A pedestrian walks past a branch of a Santander bank in London, January 11, 2010. REUTERS/Suzanne Plunkett

A pedestrian walks past a branch of a Santander bank in London, January 11, 2010.

Credit: Reuters/Suzanne Plunkett

By Tomas Sarmiento and Lizbeth Salazar

MEXICO CITY | Wed Sep 26, 2012 3:38pm EDT

MEXICO CITY (Reuters) - Banco Santander's Mexican unit defied gloom in global markets as its newly listed shares rose sharply on Wednesday after its Spanish parent raised $4 billion in a record issue for Latin America's second-largest economy.

On a day when world stock markets were dragged down by Spanish financial woes, Spain's largest bank saw investors snap up the new stock of its affiliate in a ringing endorsement of the Mexican economy.

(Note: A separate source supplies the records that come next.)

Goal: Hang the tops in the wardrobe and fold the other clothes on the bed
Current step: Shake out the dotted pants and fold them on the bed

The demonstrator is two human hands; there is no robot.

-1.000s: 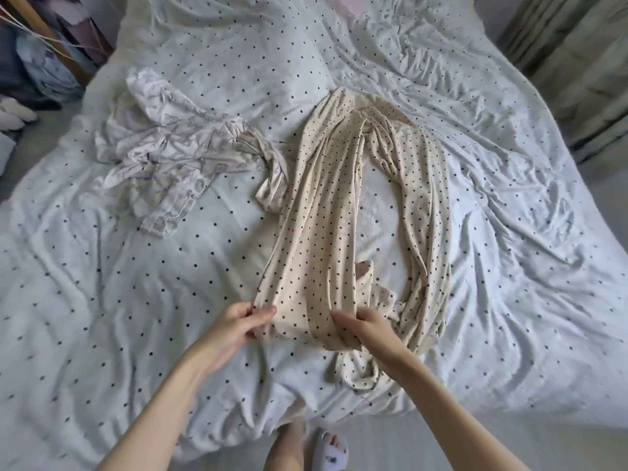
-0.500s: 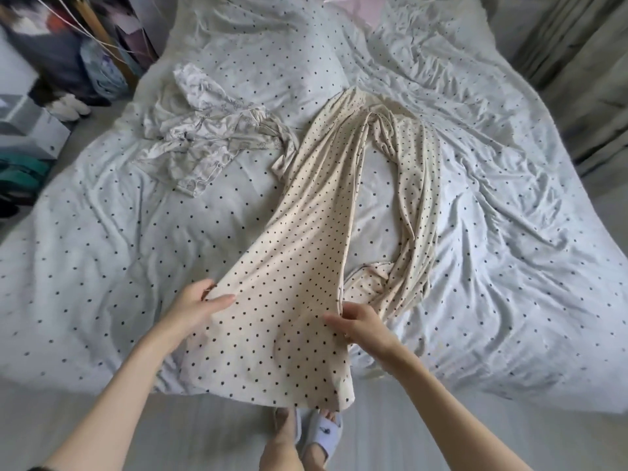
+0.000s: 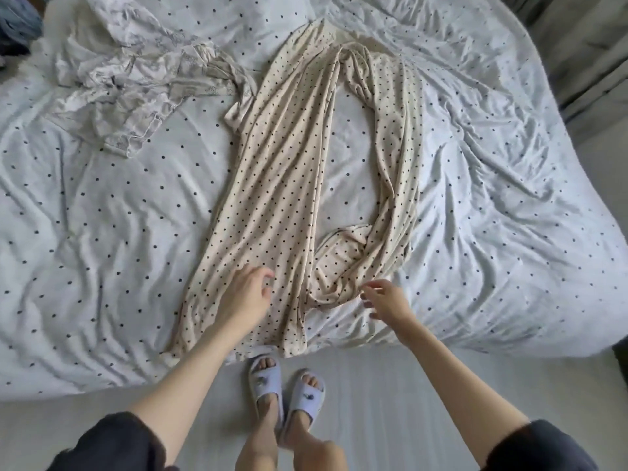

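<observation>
The trousers (image 3: 272, 198) lie spread on the bed (image 3: 102, 232), one leg bunched by the right hand (image 3: 387, 300). Both hands hover loose-fingered, gripping nothing, the left hand (image 3: 246, 295) over the flat leg. Folding now risks trapping that bunch as creases, and the hem overhanging the bed's edge could slide off.

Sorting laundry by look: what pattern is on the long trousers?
Cream with small dark dots, on the trousers; head view.

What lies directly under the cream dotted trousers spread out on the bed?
Under the cream dotted trousers lies the white dotted duvet, visible all around and between the legs. The crumpled pale garment lies beside them at the upper left. Whether anything else sits beneath the trousers is hidden.
</observation>
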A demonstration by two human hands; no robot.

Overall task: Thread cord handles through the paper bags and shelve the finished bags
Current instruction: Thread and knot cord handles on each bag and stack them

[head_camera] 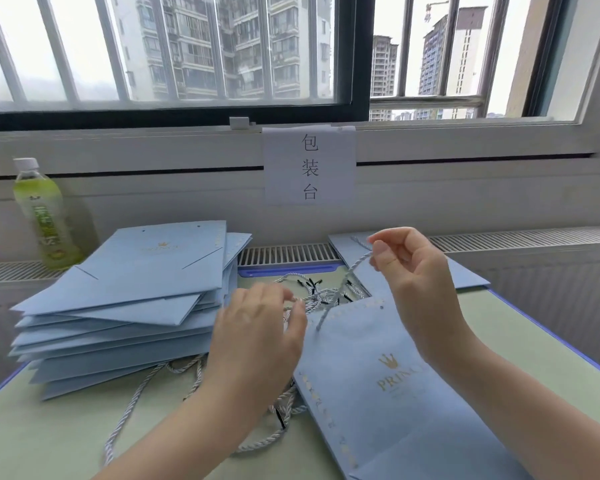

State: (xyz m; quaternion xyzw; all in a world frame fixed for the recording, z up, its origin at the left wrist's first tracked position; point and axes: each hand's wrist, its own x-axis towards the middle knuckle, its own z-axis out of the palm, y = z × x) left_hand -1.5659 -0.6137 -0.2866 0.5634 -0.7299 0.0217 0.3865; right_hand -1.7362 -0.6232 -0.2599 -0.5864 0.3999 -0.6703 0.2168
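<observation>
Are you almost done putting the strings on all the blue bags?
Not nearly. No finished bag shows. Right now the right hand pinches a cord above the front bag, while the left hand reaches into the cord pile. The flat stack of bags on the left looks unthreaded, and nothing looks shelved.

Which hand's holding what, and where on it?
Right hand pinches the cord near its upper end, thumb and forefinger. Left hand: blurred, cannot tell.
</observation>
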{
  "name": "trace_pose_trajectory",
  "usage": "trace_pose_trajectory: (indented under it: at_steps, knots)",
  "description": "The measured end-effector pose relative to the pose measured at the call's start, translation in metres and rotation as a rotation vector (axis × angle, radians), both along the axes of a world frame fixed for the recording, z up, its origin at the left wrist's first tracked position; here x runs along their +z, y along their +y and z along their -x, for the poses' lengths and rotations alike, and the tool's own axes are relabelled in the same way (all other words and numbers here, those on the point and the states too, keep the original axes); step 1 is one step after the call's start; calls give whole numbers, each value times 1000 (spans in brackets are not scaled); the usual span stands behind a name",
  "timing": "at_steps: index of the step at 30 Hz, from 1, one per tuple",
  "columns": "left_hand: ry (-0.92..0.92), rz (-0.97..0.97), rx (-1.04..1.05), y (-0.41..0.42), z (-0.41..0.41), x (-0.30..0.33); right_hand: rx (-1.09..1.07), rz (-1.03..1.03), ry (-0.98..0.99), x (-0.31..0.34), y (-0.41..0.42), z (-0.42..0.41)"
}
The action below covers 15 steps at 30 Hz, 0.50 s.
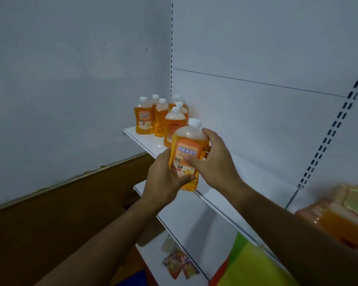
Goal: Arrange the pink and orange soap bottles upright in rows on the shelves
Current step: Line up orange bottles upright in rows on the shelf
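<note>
An orange soap bottle (189, 147) with a white cap is held upright in front of the upper white shelf (145, 139). My left hand (163, 180) grips its lower left side and my right hand (213, 162) wraps its right side, thumb across the label. Behind it, several orange bottles (160, 118) stand upright in rows at the shelf's far left corner. Another large orange bottle (339, 221), blurred, lies close to the camera at the right edge.
A second white shelf (186, 211) sits below, and a lower one (153, 259) carries small snack packets (180, 265). A green and red object (250, 265) is at the bottom right. A grey wall and brown panel (50, 223) stand to the left.
</note>
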<state>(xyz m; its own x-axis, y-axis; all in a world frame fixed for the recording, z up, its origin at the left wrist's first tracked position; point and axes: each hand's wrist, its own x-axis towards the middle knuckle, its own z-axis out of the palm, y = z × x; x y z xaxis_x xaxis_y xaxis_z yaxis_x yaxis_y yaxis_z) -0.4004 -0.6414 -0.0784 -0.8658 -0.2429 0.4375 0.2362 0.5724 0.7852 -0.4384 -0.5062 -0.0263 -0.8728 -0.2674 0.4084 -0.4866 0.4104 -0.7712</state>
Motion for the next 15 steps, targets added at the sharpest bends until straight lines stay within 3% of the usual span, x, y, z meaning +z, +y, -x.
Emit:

Santander Mexico's chief executive, Marcos Martinez, said the offering was nearly five times oversubscribed, and had surpassed expectations.

"We put in a lot of effort, but we are even a little bit surprised because of the response of the investors," he told Reuters in an interview.

However, Martinez ruled out the possibility of issuing more stock, a concern of some investors because it would water down the value of early buyers' holdings.

"No. It was the percentage that the bank has been thinking all the time," he said when asked about that option, adding that the parent company would next work on planned sales in Argentina and the United Kingdom.

Santander Mexico was the most actively traded stock on the New York and Mexican stock exchanges in its market debut.

Banco Santander (SAN.MC) raised an estimated 2.8 billion euros in the share sale to help buffer the parent bank against potential losses from Spain's property crash, in the latest in a series of national unit disposals.

None of the proceeds will go to the Mexican unit, which is well capitalized and has enough of its own resources to finance expansion plans, Martinez said.

Shares of Santander Mexico (SANMEXB.MX) jumped 9 percent above the offer price to 34.10 pesos on Wednesday, while world indices fell sharply as investors fretted about Spain's commitment to reform amid violent protests.

Investors have lately been taking a keener interest in Mexico over Brazil, which had been the region's investment darling, but is now undergoing a soft patch.

The offering, the largest ever by a Mexico-listed company, was priced at 31.25 pesos in Mexico on Tuesday, valuing Santander Mexico at $16.538 billion (12.78 billion euros).

The New York-listed shares (BSMX.N) traded at $13.18, after pricing at $12.185 in the offering.

The offering of 25 percent of Santander Mexico's shares was the second largest in the United States this year behind Facebook (FB.O).

Santander Mexico is forecast to grow on the back of projected economic expansion in Mexico of 4 percent this year and 2013, and a growing middle class that is just starting to open bank accounts and take out loans for the first time.

MORE LISTINGS

Analysts said the flotation may persuade other banks to launch IPOs, and they pointed to Spanish bank BBVA's (BBVA.MC) Mexican arm Bancomer as a likely candidate for a dual listing.

The listing "opens the door for perhaps medium sized or smaller banks to pursue some IPOs," said Alejandro Garcia, senior banking analyst with Fitch Ratings in Monterrey, Mexico.

Bank of Nova Scotia (BNS.TO) said this month it may sell minority stakes in some Latin American operations, but officials stressed there were no immediate plans. <ID: nL1E8KBNIV>.

Investors like Mexico's banking system for emerging unscathed from the global financial crisis and for conservative regulations that shield it from systemic meltdowns elsewhere.

Mexico CEO Martinez said local pension funds were the most active buyers in the Mexican part of the offer.

Santander said in a filing with the Mexican exchange that it sold nearly 1.7 billion shares, including the greenshoe overallotment, in a Mexican and international offering worth 52.8 billion Mexican pesos ($4.12 billion).

That was a 65 percent premium to the $2.5 billion Santander paid in June 2010 for the same-sized stake from Bank of America.

Assuming the greenshoe is exercised in full, the issue would push the bank's core tier one ratio - a key measure of its strength - to 10.6 percent.

The sale price was in the middle of the range of 29 to 33.5 pesos set by the bank earlier this month.

The Mexican tranche accounted for 19 percent of the shares in the global offering, and the U.S. tranche, 81 percent.

Santander's Mexico unit said it sold 319,977,408 shares in its Mexico offering, including the greenshoe, and 1,369,834,925 shares in its international offering, including overallotment.

Shares of the parent bank fell 4.51 percent to 5.924 euros, while Spain's blue chip index Ibex-35 .IBEX declined 3.92 percent.

An independent stress test of Spain's banking sector earlier this year revealed capital needs of 50 billion to 60 billion euros ($77.7 billion) although Santander is widely expected to present a clean sheet.